Hermanos, pero no mucho: a estrutura racista argentina

Por Carlos Santana:

Assistimos a final da Copa do Mundo do Catar entre Argentina e França não apenas ainda amargando o gosto de termos visto, mais uma vez, nossa seleção parar nas quartas de final, mas também diante de duas potências do futebol mundial e todo debate que sempre surge sobre a prioridade de para quem torcer na ausência do Brasil.

É certo que a rivalidade entre brasileiros e argentinos não é algo inventado pela Globo, como querem alguns. Há nessa história uma questões políticas, culturais e raciais que se arrastam desde o século XIX.

Fragmentados e independentes dos territórios espanhóis nas Américas, que se proclamam repúblicas através das revoltas das elites locais descendentes da Espanha, inicia-se as críticas ao Brasil por manter seu território unido sob a coroa da casa dos Bragança: de um lado, caudilhos republicanos enxergam o império brasileiro como um atraso, carregado de todo o ranço europeu; do outro, a corte de Pedro II vê barbárie entre as nações que surgiam na vizinhança como repúblicas.

Entretanto, no decorrer do século, a política argentina sobre seus escravizados foi de apagamento total. Abolido o trabalho escravo pouco mais de 30 anos antes do feito no Brasil, a corrida para o embranquecimento da população argentina foi intensa.

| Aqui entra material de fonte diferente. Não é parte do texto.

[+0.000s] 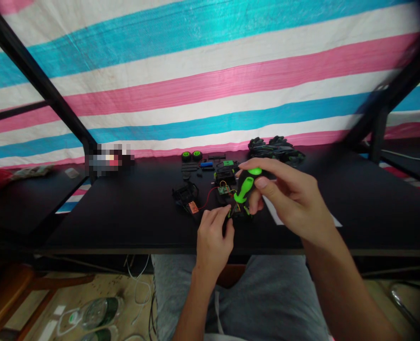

Os resultados estão hoje entre nós: de uma população cujo contingente negro era de 50% naquele período, em 2022 chega a 3%.

Podemos falar justamente em não só apagamento gradual dos traços da população negra na Argentina, como também em políticas de extermínio: durante a Guerra do Paraguai, as linhas de frente do exército argentino eram compostas por homens pretos, sob promessa de liberdade após cinco anos, em caso de voltarem com vida.

A política de imigração branca da Europa é parte também da história brasileira no mesmo período, principalmente em regiões do interior de São Paulo e nos estados da região Sul. Isso, porém, não exime a população de tais territórios brasileiros de serem vistos por argentinos como “macacos”. Circulou na internet durante a reta final da Copa do Mundo uma capa de jornal esportivo argentino cujo título era “Que venham os macacos!”, referência racista à seleção brasileira.

A pátria grande descrita por Darcy Ribeiro possui suas particularidades territoriais que precisam de olhares aprofundados. As Américas foram destino de milhões de homens e mulheres escravizados, sequestrados da África para aqui serem humilhados, torturados e desumanizados. E é essa profundidade que a final da Copa proporciona aos mais dispostas a mergulhar: a França, berço dos estudos higienistas no século XIX que respaldaram as políticas racistas também na Argentina, possui em sua seleção, hoje, jogadores negros, cuja maioria tem sua filiação de origem africana; alguns nasceram lá e possuem dupla nacionalidade, como no caso de Karim Benzema, que fez uma crítica contundente no início deste ano: quando ganham, eles são franceses, mas quando perdem, tornam-se imigrantes.

No Brasil, cerca de 60% da população é negra. Longe de sermos um país exemplar sobre ausência do racismo, é evidente o esforço dos movimentos negros brasileiros para a proposta de políticas pública que combatam efetivamento o racismo em nosso país. Ao lado, na Argentina, leis antirracistas não existem.

A história dos países da América Latina precisa ser reescrita no cotidiano do combate aos crimes raciais que destruíram e continuam a destruir muitos sonhos, expressões e psicológicos. Importante que o esporte proporcione momento de reflexão como esse para que sejam reforçadas os esforços do povo negro em sua resistência entre as estruturas racistas.

*Carlos Santana é ex-deputado federal por cinco mandatos pelo PT-RJ; Presidente do Sindicato dos Ferroviários da Central do Brasil; Presidente estadual da CUT-RJ; Professor universitário; Doutor em História pela UFRJ e Bacharel em Direito.